Aim of the task: Look through the records below for the line with "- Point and" and the line with "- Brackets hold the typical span", then return those lines and all lines between, exactly.

Extracted entries:
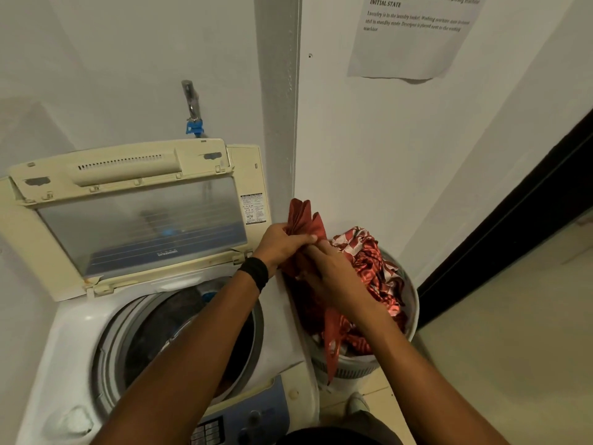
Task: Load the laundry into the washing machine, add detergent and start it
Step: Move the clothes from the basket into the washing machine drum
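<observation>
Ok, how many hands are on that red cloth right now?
2. The left hand pinches the red cloth near its top, beside the washer's open lid. The right hand grips it just below, above the laundry basket.

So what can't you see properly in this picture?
All in the head view:
- Drum: dark inside, and the left forearm crosses it, so its contents are unclear.
- Control panel: cut by the bottom edge, labels blurred.
- Paper notice: top cut off by the upper edge.
- Laundry basket: inside hidden by patterned laundry and the right arm.
- Detergent: nowhere in view.
</observation>
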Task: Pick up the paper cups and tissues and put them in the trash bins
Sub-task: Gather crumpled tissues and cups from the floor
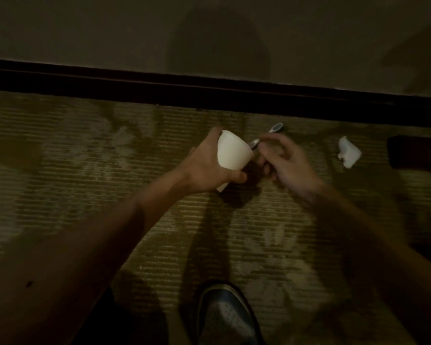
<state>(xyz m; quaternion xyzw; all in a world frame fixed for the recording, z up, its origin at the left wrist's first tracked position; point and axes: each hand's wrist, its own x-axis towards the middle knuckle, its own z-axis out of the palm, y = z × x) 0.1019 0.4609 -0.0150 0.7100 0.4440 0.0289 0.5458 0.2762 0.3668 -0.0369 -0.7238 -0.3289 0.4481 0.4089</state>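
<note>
1. Left hand (204, 168): gripped the one paper cup (233, 153), thumb low near the base, fingers round the far side. Held it clear of the carpet (85, 195), tipped with the rim up and to the right.
2. Counted just one cup. Plain white, smooth, tapered shape.
3. One shoe (224, 314) at the bottom edge: dark trim, paler perforated toe.
4. One slim grey stick (271, 131) with a rounded darker head. Looked like a toothbrush or a spoon, couldn't tell which. Near end sat right beside the cup's rim.
5. Right hand (288, 165): pretty blurry, fingers loosely curled at the stick's near end. Honestly couldn't tell if it was pinching the stick or only touching it.
6. One tissue (348, 151): crumpled white wad, lay on the ribbed, patterned carpet, well apart from the right hand and near the dark baseboard (135, 85).
7. One dark blocky thing (416, 153) at the far right edge, too dim to make out.
</note>
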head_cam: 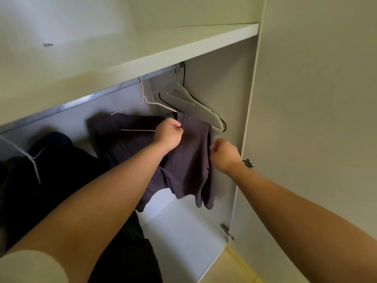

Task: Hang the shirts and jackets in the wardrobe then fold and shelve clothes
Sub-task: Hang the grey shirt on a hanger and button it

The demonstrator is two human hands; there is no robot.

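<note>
The left hand (168,132) is closed in a pinch on the top edge of a dark purple shirt (189,160), thumb and fingers pressing the cloth near its collar, and the right hand (223,153) is curled shut at the shirt's right edge, though whether it actually has cloth between its fingers cannot be told. Both bare forearms reach in from below, the left one crossing over the shirt's lower half. The shirt hangs down from the left hand's grip inside the wardrobe (224,82), its hem loose above the pale floor panel. Just above and left of the grip a thin wire hanger (142,102) hangs from the rail (95,96), its bottom bar running behind the left hand. Just above and right of the grip are several grey plastic hangers (195,105), bunched against the side wall. Well to the left hang dark clothes (53,160) on another wire hanger (33,158). Above everything runs a shelf (183,45).
</note>
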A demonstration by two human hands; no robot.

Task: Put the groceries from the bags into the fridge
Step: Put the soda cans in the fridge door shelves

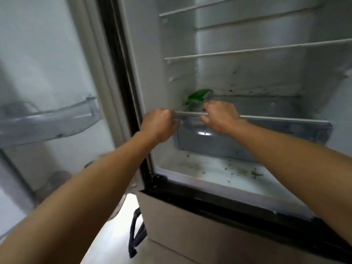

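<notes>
The fridge stands open in front of me, its white shelves (257, 50) bare. A clear grey crisper drawer (266, 136) sits low in the compartment, pulled partly out. My left hand (158, 124) grips the drawer's front rim at its left corner. My right hand (221, 115) curls over the same rim a little further right. A green leafy item (199, 95) lies at the drawer's back left, just beyond my right hand.
The fridge door (47, 82) hangs open on the left with a clear door bin (47, 122). Green crumbs litter the fridge floor (238, 172). A dark bag strap (137, 233) lies on the bright floor below the fridge's left corner.
</notes>
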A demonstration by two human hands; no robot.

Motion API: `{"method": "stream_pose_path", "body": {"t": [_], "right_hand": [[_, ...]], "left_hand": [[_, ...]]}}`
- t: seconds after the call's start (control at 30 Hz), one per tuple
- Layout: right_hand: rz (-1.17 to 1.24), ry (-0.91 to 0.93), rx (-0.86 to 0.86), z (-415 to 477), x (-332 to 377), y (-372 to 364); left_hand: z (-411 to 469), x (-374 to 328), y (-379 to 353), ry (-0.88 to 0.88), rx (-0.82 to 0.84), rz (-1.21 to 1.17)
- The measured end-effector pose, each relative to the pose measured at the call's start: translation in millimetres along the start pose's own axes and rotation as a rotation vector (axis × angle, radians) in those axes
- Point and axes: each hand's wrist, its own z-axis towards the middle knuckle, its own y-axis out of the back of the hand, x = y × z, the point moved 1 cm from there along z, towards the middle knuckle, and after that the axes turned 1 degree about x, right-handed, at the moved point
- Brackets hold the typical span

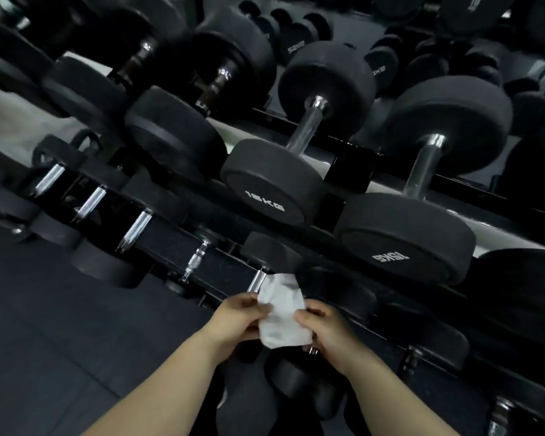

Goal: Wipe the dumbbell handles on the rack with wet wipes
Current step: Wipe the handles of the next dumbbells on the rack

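White wipe (crumpled), chrome handle behind, dumbbell above

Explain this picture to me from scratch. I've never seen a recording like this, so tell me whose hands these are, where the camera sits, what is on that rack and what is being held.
There is no machine here. A single camera worn on a person's head looks forward and down at their two bare hands. The left hand and the right hand both pinch a crumpled white wet wipe between their fingers. In front of them stands a black dumbbell rack. Its upper tier carries large black dumbbells, and the nearest one is marked 15KG. The lower tier holds smaller dumbbells with shiny bars. The wipe's top corner overlaps one chrome handle in the picture, but I cannot tell whether they touch. Below the rack is a dark floor.
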Motion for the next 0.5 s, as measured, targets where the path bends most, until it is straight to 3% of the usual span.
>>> {"method": "stream_pose_path", "body": {"t": [0.17, 0.5], "right_hand": [[0.156, 0.008, -0.112, 14, 14, -24], [0.428, 0.168, -0.421, 100, 14, -163]], "left_hand": [[22, -33, 26, 0.02, 0.26, -0.018], [92, -93, 165, 0.079, 0.54, 0.217]]}}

Written answer:
- Point and axes: each hand's wrist, its own z-axis towards the middle knuckle, its own y-axis out of the back of the hand, x = y × z, the point moved 1 cm from there along z, towards the middle knuckle, and after that the axes turned 1 degree about x, right-handed, at the moved point
- Brackets hold the typical span

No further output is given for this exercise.